* WHAT YOU ARE ASKED TO DO *
Leave out the pictures and output exactly the lines below from the one with "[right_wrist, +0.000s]" down to the one with "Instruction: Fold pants", both of them included.

* TASK INPUT *
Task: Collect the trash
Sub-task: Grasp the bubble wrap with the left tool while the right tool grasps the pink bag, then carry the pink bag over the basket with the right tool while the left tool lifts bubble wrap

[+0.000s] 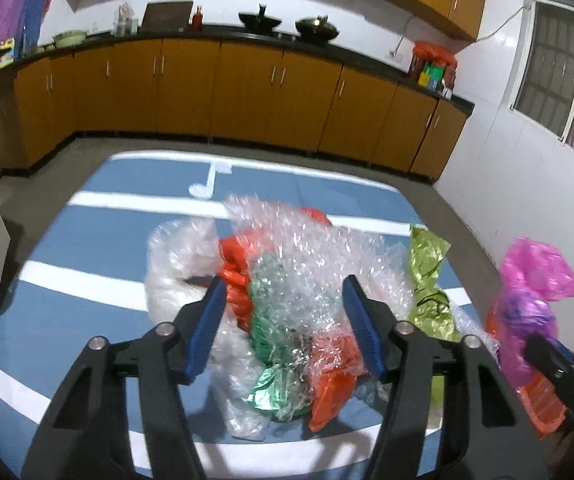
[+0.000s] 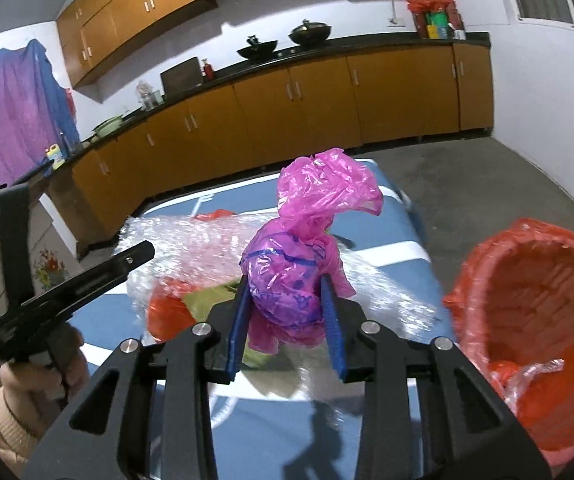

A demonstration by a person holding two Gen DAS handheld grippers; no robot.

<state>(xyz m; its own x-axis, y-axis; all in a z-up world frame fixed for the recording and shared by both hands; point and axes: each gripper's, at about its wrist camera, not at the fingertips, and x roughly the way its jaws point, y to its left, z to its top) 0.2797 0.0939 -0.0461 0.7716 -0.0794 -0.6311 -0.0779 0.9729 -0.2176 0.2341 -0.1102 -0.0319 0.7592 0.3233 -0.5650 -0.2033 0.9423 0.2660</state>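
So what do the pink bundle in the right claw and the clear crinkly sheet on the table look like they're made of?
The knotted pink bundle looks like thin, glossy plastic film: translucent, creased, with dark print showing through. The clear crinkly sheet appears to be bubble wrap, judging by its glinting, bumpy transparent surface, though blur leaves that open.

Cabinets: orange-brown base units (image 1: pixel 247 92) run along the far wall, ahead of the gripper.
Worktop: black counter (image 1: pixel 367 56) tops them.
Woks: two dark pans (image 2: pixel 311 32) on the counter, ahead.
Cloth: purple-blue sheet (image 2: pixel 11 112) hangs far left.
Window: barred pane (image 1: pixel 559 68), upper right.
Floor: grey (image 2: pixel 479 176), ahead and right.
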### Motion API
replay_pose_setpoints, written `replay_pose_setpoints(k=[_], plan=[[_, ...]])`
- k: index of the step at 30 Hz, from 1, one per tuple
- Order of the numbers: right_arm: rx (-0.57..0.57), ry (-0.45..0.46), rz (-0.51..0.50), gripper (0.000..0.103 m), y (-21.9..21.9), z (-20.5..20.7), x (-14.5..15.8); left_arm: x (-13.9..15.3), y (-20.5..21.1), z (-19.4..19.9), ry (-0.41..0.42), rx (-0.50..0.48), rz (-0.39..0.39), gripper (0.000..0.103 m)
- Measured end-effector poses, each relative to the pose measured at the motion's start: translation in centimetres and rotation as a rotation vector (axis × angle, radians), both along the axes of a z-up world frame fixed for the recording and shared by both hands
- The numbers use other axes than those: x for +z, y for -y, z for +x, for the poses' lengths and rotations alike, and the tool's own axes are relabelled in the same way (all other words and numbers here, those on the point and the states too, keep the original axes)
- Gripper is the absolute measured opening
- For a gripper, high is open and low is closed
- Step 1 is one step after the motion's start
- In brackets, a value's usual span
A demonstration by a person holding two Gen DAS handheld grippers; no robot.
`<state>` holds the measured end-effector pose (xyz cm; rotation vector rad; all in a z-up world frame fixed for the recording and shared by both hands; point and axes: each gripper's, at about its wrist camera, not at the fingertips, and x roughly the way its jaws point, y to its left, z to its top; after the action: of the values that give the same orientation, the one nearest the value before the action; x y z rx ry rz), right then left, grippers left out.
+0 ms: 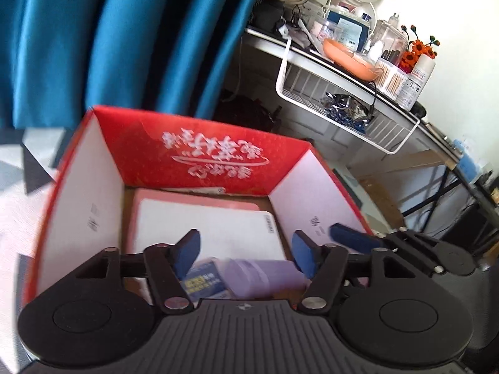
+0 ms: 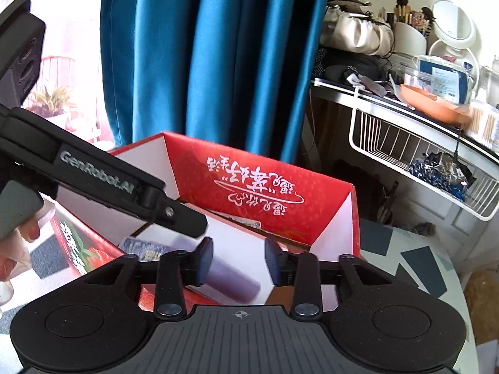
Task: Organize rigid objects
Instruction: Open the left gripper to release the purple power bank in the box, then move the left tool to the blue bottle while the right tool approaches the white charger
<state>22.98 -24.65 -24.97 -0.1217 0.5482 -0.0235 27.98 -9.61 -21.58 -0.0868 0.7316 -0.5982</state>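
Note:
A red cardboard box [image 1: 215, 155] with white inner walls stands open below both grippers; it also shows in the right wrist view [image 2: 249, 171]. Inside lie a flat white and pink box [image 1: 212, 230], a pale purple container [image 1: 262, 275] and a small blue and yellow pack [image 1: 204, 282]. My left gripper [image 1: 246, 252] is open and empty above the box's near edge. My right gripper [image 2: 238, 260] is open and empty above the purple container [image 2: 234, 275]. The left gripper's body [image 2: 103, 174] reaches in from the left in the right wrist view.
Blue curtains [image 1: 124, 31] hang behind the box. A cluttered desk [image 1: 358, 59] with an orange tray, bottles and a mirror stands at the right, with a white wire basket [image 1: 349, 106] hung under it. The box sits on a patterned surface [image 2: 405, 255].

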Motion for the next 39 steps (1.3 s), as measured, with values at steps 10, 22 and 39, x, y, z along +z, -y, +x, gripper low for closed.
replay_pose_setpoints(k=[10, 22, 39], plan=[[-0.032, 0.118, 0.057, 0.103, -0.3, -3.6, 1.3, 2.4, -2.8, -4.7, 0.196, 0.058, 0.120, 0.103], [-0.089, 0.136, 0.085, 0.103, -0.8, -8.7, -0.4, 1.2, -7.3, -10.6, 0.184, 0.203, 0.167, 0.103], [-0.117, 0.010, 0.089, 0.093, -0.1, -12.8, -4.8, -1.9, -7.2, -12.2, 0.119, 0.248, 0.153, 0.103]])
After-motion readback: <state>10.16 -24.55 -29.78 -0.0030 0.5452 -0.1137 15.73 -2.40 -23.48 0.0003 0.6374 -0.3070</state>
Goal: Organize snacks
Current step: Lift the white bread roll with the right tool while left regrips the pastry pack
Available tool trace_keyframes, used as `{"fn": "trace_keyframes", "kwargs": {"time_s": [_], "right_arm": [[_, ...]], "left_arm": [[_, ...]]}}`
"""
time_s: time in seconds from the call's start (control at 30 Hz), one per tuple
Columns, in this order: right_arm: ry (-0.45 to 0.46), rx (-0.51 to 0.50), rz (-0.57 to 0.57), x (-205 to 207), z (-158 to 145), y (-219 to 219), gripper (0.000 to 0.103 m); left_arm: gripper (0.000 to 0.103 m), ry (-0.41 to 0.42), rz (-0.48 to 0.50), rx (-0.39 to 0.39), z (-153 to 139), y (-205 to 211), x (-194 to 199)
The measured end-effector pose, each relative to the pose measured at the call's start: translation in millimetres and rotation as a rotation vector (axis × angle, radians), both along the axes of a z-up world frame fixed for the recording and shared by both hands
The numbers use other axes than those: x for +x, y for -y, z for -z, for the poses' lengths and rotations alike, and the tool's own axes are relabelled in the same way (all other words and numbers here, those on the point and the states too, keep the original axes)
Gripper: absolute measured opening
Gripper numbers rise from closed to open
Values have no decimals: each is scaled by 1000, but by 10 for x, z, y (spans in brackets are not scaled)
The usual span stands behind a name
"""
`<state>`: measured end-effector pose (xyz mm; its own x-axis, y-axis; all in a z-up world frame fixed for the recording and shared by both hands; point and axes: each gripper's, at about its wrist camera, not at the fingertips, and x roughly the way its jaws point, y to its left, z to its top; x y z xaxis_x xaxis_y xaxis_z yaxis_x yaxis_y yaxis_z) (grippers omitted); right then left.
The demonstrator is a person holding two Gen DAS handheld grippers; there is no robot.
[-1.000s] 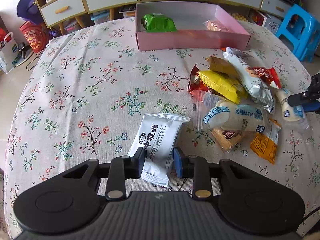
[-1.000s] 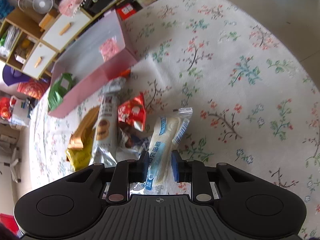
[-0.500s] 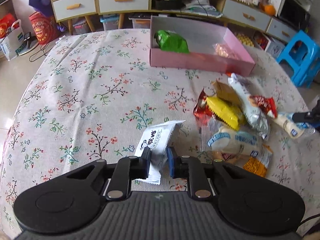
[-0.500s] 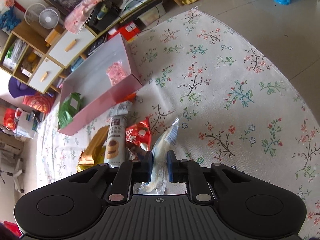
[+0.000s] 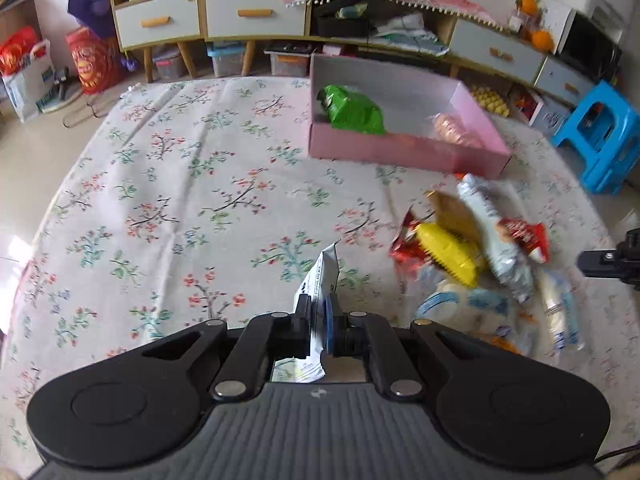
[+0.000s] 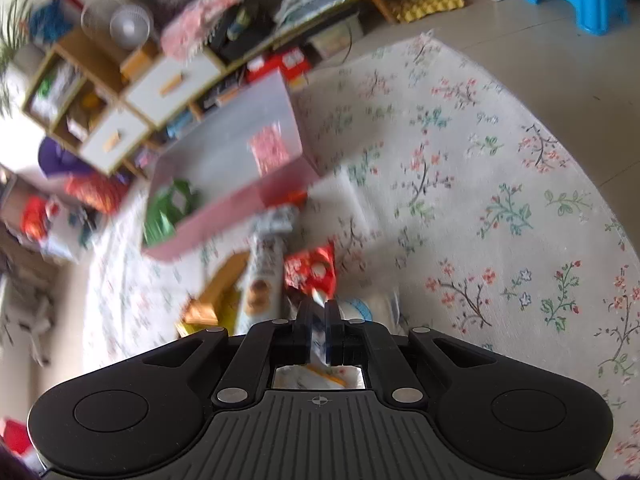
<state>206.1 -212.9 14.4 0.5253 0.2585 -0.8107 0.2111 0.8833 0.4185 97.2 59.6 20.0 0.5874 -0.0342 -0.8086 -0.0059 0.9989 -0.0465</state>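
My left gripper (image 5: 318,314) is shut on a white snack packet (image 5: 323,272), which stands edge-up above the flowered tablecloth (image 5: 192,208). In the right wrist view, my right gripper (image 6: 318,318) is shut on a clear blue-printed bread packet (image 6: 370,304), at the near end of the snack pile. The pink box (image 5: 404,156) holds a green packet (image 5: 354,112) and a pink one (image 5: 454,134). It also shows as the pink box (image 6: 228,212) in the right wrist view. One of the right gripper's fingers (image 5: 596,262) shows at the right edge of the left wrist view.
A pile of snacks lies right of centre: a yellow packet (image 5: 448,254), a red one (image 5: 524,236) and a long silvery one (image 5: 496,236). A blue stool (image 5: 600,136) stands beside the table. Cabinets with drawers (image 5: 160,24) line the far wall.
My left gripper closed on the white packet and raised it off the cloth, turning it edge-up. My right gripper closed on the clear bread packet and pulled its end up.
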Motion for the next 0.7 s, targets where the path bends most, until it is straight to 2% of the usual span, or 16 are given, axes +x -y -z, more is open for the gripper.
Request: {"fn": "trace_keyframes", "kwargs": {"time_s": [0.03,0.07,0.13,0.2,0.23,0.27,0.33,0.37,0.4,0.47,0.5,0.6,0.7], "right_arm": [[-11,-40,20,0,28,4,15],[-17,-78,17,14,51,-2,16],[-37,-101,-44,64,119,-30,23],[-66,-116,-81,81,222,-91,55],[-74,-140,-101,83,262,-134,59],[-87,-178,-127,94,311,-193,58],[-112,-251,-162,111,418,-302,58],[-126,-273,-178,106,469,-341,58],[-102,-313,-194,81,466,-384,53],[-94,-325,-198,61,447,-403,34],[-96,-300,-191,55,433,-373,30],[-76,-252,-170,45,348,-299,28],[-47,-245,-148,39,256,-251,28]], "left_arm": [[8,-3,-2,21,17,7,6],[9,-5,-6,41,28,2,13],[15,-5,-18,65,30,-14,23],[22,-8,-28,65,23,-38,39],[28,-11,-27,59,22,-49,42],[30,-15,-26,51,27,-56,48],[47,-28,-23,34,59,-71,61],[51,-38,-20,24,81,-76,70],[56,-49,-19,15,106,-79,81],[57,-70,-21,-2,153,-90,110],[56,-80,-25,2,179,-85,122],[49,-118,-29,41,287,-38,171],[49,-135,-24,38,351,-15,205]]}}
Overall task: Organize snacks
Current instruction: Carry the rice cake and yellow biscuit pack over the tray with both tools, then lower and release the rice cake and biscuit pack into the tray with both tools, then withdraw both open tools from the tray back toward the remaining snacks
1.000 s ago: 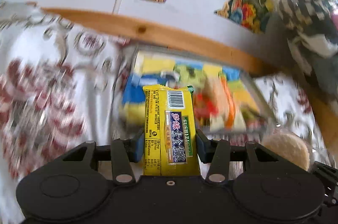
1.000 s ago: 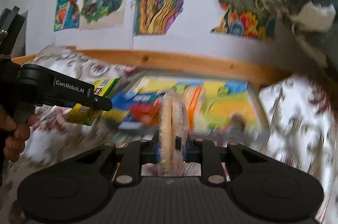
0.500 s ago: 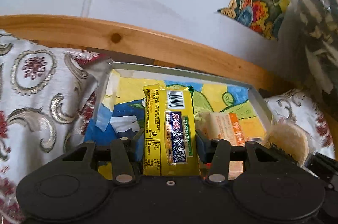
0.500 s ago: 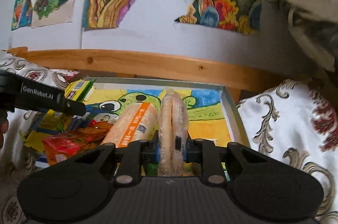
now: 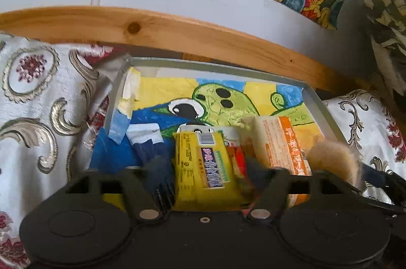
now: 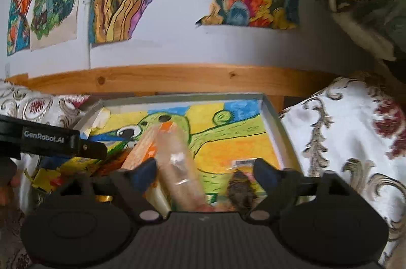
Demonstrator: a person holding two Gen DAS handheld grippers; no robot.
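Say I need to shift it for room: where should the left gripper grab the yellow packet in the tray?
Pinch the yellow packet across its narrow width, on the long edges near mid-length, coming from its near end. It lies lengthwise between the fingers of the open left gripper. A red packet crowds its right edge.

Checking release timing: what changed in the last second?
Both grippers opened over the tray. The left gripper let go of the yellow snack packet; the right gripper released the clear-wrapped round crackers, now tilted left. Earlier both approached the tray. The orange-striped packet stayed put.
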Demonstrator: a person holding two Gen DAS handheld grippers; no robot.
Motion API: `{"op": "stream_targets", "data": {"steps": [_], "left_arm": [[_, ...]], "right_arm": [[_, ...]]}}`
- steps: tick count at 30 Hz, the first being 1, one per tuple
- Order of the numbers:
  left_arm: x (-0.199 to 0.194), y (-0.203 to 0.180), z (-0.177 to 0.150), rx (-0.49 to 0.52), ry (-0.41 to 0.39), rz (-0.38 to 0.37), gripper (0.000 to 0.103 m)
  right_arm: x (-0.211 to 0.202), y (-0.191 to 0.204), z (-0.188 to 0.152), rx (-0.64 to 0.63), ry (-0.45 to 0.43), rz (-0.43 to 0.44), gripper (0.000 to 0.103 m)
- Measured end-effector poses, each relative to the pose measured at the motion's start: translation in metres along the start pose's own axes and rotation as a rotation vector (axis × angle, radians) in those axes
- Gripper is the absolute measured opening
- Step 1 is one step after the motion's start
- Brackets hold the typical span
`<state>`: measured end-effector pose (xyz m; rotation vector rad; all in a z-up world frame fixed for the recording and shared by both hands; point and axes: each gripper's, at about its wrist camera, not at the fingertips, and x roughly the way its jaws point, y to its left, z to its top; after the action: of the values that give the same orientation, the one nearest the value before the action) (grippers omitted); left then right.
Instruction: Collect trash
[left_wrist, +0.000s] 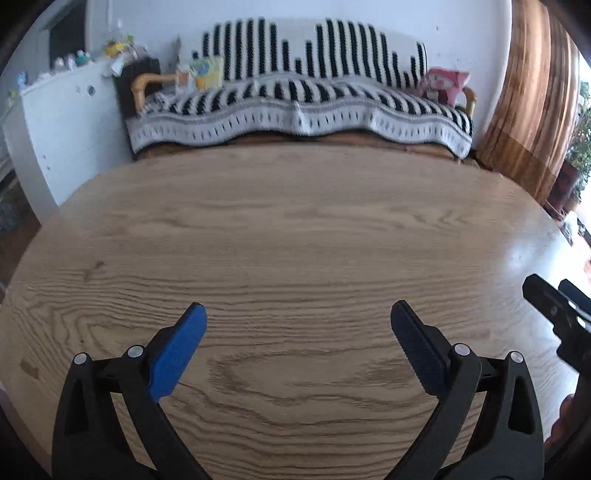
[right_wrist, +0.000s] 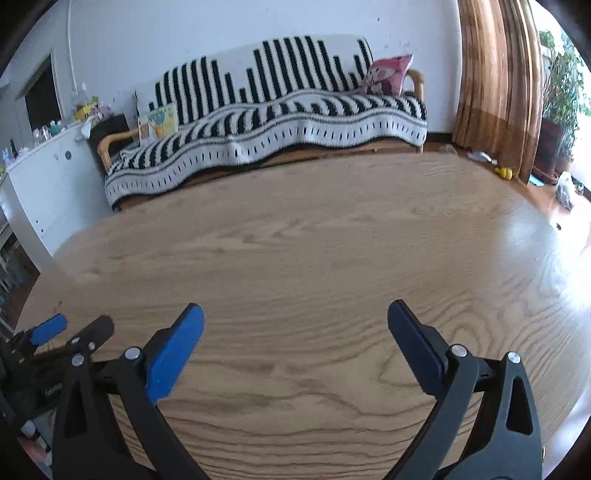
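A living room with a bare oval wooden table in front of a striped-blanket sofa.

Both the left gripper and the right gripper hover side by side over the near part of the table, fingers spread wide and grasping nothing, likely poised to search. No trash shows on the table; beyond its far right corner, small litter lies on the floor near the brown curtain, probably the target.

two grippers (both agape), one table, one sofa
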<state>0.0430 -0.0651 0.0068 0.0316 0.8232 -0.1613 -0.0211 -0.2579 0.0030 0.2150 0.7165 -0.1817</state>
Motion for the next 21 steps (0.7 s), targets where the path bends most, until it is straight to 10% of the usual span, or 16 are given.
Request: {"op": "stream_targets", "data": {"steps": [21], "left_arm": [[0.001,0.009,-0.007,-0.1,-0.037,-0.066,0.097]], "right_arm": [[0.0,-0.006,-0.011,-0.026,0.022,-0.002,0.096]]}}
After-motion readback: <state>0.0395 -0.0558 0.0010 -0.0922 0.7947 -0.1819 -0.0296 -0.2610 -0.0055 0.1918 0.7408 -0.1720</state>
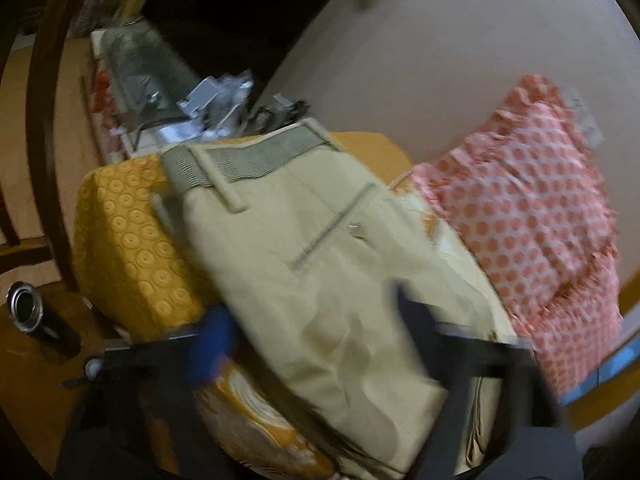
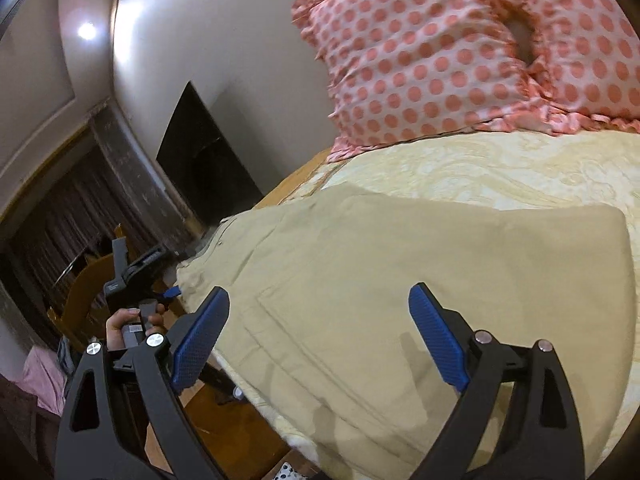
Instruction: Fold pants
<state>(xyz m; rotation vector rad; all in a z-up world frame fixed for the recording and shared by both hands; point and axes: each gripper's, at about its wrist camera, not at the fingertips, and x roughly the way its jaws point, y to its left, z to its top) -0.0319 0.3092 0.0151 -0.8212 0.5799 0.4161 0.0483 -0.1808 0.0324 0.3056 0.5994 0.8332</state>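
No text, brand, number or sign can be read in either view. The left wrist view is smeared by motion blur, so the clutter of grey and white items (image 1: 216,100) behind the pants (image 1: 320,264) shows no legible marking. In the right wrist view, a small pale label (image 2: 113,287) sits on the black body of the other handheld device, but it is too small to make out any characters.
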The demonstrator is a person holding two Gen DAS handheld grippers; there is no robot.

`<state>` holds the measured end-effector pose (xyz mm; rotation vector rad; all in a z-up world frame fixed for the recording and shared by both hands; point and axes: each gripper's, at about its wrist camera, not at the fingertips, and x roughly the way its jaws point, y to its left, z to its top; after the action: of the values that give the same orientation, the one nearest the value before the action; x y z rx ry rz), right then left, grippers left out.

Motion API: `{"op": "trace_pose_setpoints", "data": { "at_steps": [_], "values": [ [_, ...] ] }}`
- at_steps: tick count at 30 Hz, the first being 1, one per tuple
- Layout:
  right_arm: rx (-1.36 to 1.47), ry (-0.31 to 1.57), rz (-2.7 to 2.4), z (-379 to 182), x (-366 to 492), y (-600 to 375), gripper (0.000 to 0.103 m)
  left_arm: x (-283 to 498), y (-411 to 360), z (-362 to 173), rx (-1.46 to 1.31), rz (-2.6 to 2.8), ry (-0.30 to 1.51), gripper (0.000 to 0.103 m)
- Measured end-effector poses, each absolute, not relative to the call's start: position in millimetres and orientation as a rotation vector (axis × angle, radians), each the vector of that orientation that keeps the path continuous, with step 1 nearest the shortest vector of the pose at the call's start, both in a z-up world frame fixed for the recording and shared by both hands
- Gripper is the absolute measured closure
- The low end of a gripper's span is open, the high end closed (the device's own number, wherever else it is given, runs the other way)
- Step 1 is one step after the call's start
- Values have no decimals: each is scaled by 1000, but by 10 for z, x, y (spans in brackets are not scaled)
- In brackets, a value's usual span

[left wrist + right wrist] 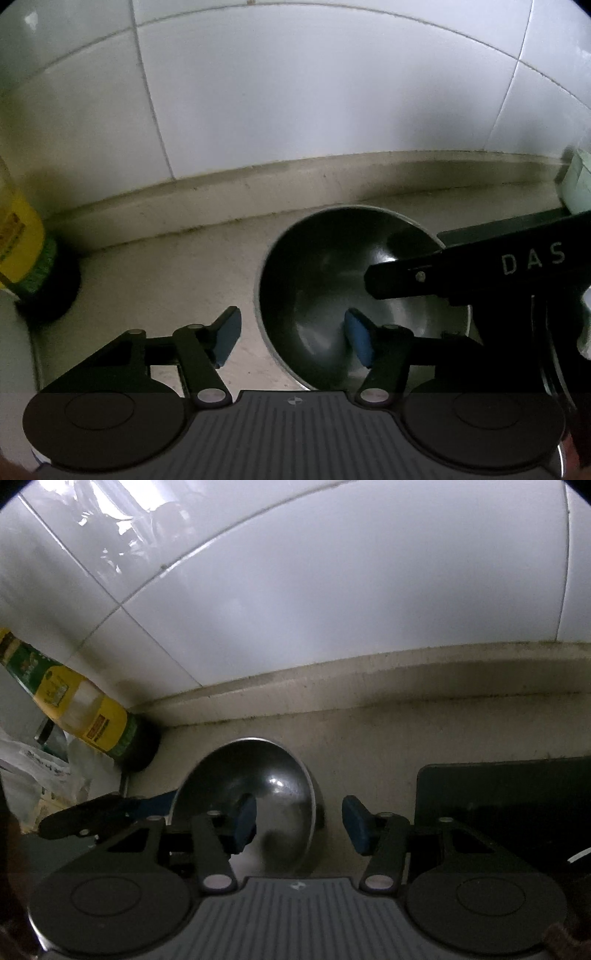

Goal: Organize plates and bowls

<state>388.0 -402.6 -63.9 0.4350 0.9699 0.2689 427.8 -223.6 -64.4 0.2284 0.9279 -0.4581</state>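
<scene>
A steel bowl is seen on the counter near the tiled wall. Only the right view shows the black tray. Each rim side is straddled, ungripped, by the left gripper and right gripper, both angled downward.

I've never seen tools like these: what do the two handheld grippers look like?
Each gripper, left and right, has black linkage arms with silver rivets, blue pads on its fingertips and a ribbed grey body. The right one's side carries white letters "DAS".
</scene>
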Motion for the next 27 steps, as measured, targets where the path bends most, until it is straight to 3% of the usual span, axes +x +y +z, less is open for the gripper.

* THE ANSWER *
[right_wrist, +0.000s] 
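A living room with a bare oval wooden table in front of a striped-blanket sofa.

Both the left gripper and the right gripper hover side by side over the near part of the table, fingers spread wide and grasping nothing, likely poised to search. No trash shows on the table; beyond its far right corner, small litter lies on the floor near the brown curtain, probably the target.

two grippers (both agape), one table, one sofa
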<state>0.0430 -0.0651 0.0068 0.0316 0.8232 -0.1613 -0.0211 -0.2579 0.0030 0.2150 0.7165 -0.1817</state>
Motion for the next 21 steps (0.7 s), targets where the path bends most, until it is straight to 10% of the usual span, or 16 are given.
Request: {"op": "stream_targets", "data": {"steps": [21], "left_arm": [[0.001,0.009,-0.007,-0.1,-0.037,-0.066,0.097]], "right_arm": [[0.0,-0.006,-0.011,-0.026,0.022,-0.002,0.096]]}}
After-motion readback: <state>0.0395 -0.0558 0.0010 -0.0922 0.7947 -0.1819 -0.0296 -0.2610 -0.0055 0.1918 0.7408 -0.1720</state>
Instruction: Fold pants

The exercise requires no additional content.